Task requirements
Images should be omitted while the rest of the data is duplicated exactly.

[Opening The data section]

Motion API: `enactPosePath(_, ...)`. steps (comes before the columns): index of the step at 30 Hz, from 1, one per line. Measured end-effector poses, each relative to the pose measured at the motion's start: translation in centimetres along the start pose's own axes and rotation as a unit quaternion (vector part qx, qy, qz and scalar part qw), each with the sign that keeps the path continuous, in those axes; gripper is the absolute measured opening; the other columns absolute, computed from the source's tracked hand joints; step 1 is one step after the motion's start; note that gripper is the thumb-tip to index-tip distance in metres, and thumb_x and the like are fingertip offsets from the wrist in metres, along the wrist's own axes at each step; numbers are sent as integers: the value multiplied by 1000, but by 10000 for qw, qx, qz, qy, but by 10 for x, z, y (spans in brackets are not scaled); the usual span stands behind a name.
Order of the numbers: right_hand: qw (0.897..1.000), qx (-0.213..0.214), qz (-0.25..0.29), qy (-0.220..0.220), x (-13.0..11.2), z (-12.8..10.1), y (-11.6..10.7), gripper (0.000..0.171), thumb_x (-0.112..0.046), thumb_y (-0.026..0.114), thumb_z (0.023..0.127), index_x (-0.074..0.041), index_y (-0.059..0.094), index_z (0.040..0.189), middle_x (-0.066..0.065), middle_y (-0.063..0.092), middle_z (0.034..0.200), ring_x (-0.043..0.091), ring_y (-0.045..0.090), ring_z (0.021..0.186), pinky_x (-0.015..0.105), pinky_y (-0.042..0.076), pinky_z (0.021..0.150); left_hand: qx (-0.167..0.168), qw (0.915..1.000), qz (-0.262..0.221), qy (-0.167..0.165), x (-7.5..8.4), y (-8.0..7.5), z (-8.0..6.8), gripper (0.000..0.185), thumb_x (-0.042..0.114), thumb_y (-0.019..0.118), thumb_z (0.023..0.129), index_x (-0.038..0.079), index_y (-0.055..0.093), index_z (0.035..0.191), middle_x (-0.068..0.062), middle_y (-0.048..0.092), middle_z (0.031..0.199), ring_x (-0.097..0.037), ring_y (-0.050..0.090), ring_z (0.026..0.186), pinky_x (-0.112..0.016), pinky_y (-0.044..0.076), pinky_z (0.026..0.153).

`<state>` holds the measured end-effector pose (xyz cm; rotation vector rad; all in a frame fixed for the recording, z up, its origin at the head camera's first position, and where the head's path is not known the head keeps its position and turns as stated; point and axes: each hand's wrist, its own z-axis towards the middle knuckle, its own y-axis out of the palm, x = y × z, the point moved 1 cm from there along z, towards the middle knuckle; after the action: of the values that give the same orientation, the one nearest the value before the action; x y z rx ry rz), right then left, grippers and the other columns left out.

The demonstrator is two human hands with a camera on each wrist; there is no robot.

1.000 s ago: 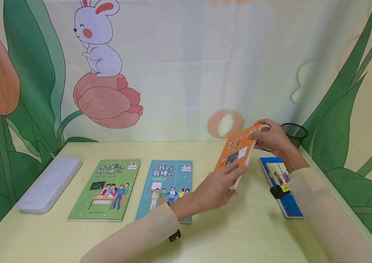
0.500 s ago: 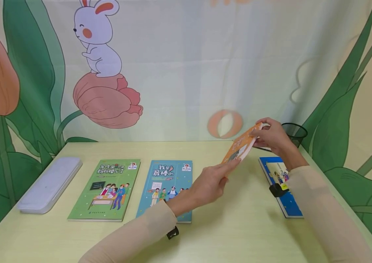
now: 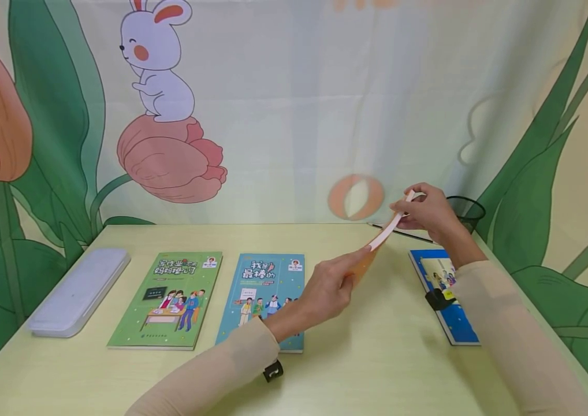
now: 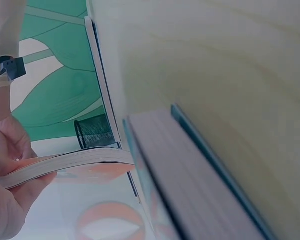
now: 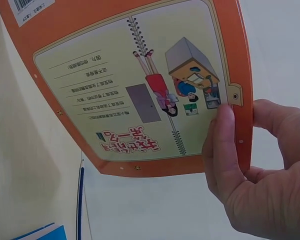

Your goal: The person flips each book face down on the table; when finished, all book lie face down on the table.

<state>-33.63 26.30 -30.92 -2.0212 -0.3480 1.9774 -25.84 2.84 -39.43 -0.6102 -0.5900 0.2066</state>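
Grey plastic case (image 3: pixel 78 292), long and flat, lies at the far left of the pale yellow table (image 3: pixel 377 370), at about nine o'clock from me. Next comes the green paperback with cartoon children (image 3: pixel 166 300), then the teal paperback with a row of figures (image 3: pixel 265 297), both flat with covers up.

My left forearm crosses the near corner of the teal one, reaching toward one o'clock. My left hand (image 3: pixel 327 289) pinches the near end of the thin orange paperback (image 3: pixel 384 234), thumb on top and fingers curled beneath. The book hangs in the air above the table, turned edge-on to my eyes so only its white page edge shows, tilted up toward two o'clock. My right hand (image 3: pixel 426 211) clamps the far end, thumb (image 5: pixel 222 145) pressed on the cover and fingers wrapped behind it; the right wrist view shows the cover's illustration and barcode.

Behind that hand a slim dark pen (image 3: pixel 403 233) lies on the table, and a black mesh cup (image 3: pixel 464 211) stands at two o'clock. Under my right forearm lies the blue paperback (image 3: pixel 452 315).
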Motion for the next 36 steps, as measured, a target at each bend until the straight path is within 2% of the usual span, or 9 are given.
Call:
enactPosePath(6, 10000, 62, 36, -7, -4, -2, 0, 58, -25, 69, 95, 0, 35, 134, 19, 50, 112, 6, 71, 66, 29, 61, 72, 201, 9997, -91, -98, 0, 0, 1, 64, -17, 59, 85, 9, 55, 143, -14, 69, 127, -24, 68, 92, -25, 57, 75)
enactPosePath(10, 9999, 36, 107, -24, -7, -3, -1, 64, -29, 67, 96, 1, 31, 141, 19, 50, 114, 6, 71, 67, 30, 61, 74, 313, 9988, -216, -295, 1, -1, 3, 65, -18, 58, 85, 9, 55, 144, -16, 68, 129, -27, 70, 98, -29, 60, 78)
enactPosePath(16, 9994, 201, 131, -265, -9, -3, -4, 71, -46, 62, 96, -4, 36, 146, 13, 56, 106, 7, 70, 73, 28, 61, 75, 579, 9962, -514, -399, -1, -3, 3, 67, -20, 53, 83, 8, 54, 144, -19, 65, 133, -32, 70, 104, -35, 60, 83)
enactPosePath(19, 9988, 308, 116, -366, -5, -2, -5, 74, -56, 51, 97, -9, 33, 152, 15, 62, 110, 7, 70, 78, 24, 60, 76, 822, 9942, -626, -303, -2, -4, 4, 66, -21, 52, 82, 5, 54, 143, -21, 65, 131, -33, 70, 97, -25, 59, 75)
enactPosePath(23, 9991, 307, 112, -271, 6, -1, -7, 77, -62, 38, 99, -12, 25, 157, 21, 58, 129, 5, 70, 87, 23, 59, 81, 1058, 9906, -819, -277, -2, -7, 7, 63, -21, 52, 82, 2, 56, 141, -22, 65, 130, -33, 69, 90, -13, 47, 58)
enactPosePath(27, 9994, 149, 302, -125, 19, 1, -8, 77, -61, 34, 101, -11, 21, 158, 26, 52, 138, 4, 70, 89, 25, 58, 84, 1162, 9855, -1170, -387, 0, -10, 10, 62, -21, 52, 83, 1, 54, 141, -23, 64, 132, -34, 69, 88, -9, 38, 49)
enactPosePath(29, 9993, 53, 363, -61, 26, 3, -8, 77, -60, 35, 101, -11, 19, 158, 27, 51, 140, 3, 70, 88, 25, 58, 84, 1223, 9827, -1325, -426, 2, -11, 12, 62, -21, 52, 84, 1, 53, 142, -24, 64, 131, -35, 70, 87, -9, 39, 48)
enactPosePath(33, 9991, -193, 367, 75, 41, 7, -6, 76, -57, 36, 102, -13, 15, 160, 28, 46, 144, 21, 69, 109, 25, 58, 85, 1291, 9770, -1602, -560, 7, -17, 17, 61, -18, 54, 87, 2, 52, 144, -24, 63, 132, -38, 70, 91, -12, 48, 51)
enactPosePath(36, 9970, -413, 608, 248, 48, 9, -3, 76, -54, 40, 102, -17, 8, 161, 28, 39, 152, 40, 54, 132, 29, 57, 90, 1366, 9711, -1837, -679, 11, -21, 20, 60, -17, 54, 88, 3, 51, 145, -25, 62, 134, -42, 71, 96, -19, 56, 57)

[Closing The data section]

Result of this task
Motion API: `enactPosePath(_, ...)`. steps (comes before the columns): index of the step at 30 Hz, from 1, one per line. Measured end-effector poses, each relative to the pose measured at the motion's start: translation in centimetres along the start pose's own axes and rotation as a unit quaternion (vector part qx, qy, qz and scalar part qw), each with the sign that keeps the path continuous, in those axes; gripper is the absolute measured opening; the other columns absolute, computed from the source's tracked hand joints; step 1 is one step after the motion's start; note that gripper is the thumb-tip to index-tip distance in metres, and thumb_x and the like are fingertip offsets from the wrist in metres, along the wrist's own axes at each step; numbers are sent as integers: the value multiplied by 1000, but by 10000 for qw, qx, qz, qy, but by 10 for x, z, y (spans in brackets are not scaled); the usual span stands behind a name.
Order of the numbers: right_hand: qw (0.897..1.000), qx (-0.213..0.214), qz (-0.25..0.29), qy (-0.220..0.220), x (-13.0..11.2), z (-12.8..10.1), y (-11.6..10.7), gripper (0.000..0.171), thumb_x (-0.112..0.046), thumb_y (-0.026..0.114), thumb_z (0.023..0.127), index_x (-0.074..0.041), index_y (-0.059..0.094), index_z (0.040..0.189), middle_x (-0.066..0.065), middle_y (-0.063..0.092), middle_z (0.034..0.200), ring_x (-0.043..0.091), ring_y (-0.045..0.090), ring_z (0.021..0.186), pinky_x (-0.015..0.105), pinky_y (-0.042..0.076), pinky_z (0.021..0.150); left_hand: qx (-0.167..0.168), qw (0.915..1.000), qz (-0.262..0.221), qy (-0.167..0.165), x (-7.5..8.4), y (-8.0..7.5), z (-8.0..6.8), gripper (0.000..0.185), thumb_x (-0.042..0.114), thumb_y (-0.019..0.118), thumb_z (0.023..0.129), index_x (-0.038..0.079), index_y (-0.055..0.093), index_z (0.035..0.191), middle_x (-0.068..0.062), middle_y (-0.048..0.092), middle_z (0.031..0.199), ring_x (-0.097..0.037), ring_y (-0.050..0.090), ring_z (0.026..0.186), pinky_x (-0.112..0.016), pinky_y (-0.044..0.076), pinky_z (0.026..0.153).

`<state>` holds the measured end-effector pose (xyz cm; rotation vector rad; all in a frame fixed for the recording, z up, its origin at the head camera's first position, and where the head's path is not known the head keeps its position and turns as stated; point and axes: each hand's wrist, its own z-axis towards the middle knuckle, its own y-axis out of the palm, x = y × z, the point moved 1 cm from there along z, towards the middle knuckle; after the action: of the values that give the same orientation, the one nearest the value before the action; x y z rx ry rz), right then left, grippers and the other columns left out.

The demonstrator is two human hands with a camera on each wrist; there is no robot.

1.000 s ago: 
0.500 s ago: 
now: 
now: 
now: 

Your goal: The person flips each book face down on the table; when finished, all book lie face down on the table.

<state>-33.63 26.30 -30.92 -2.0212 -0.3480 1.9774 -25.84 2.84 -39.43 -0.6102 -0.5900 0.2066</state>
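Grey plastic case (image 3: pixel 78 292), long and flat, lies at the far left of the pale yellow table (image 3: pixel 377 370), at about nine o'clock from me. Next comes the green paperback with cartoon children (image 3: pixel 166 300), then the teal paperback with a row of figures (image 3: pixel 265 297), both flat with covers up.

My left forearm crosses the near corner of the teal one, reaching toward one o'clock. My left hand (image 3: pixel 327 289) pinches the near end of the thin orange paperback (image 3: pixel 384 234), thumb on top and fingers curled beneath. The book hangs in the air above the table, turned edge-on to my eyes so only its white page edge shows, tilted up toward two o'clock. My right hand (image 3: pixel 426 211) clamps the far end, thumb (image 5: pixel 222 145) pressed on the cover and fingers wrapped behind it; the right wrist view shows the cover's illustration and barcode.

Behind that hand a slim dark pen (image 3: pixel 403 233) lies on the table, and a black mesh cup (image 3: pixel 464 211) stands at two o'clock. Under my right forearm lies the blue paperback (image 3: pixel 452 315).
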Motion for the next 36 steps, as measured, a target at each bend until the straight path is within 2% of the usual span, or 9 are given.
Call:
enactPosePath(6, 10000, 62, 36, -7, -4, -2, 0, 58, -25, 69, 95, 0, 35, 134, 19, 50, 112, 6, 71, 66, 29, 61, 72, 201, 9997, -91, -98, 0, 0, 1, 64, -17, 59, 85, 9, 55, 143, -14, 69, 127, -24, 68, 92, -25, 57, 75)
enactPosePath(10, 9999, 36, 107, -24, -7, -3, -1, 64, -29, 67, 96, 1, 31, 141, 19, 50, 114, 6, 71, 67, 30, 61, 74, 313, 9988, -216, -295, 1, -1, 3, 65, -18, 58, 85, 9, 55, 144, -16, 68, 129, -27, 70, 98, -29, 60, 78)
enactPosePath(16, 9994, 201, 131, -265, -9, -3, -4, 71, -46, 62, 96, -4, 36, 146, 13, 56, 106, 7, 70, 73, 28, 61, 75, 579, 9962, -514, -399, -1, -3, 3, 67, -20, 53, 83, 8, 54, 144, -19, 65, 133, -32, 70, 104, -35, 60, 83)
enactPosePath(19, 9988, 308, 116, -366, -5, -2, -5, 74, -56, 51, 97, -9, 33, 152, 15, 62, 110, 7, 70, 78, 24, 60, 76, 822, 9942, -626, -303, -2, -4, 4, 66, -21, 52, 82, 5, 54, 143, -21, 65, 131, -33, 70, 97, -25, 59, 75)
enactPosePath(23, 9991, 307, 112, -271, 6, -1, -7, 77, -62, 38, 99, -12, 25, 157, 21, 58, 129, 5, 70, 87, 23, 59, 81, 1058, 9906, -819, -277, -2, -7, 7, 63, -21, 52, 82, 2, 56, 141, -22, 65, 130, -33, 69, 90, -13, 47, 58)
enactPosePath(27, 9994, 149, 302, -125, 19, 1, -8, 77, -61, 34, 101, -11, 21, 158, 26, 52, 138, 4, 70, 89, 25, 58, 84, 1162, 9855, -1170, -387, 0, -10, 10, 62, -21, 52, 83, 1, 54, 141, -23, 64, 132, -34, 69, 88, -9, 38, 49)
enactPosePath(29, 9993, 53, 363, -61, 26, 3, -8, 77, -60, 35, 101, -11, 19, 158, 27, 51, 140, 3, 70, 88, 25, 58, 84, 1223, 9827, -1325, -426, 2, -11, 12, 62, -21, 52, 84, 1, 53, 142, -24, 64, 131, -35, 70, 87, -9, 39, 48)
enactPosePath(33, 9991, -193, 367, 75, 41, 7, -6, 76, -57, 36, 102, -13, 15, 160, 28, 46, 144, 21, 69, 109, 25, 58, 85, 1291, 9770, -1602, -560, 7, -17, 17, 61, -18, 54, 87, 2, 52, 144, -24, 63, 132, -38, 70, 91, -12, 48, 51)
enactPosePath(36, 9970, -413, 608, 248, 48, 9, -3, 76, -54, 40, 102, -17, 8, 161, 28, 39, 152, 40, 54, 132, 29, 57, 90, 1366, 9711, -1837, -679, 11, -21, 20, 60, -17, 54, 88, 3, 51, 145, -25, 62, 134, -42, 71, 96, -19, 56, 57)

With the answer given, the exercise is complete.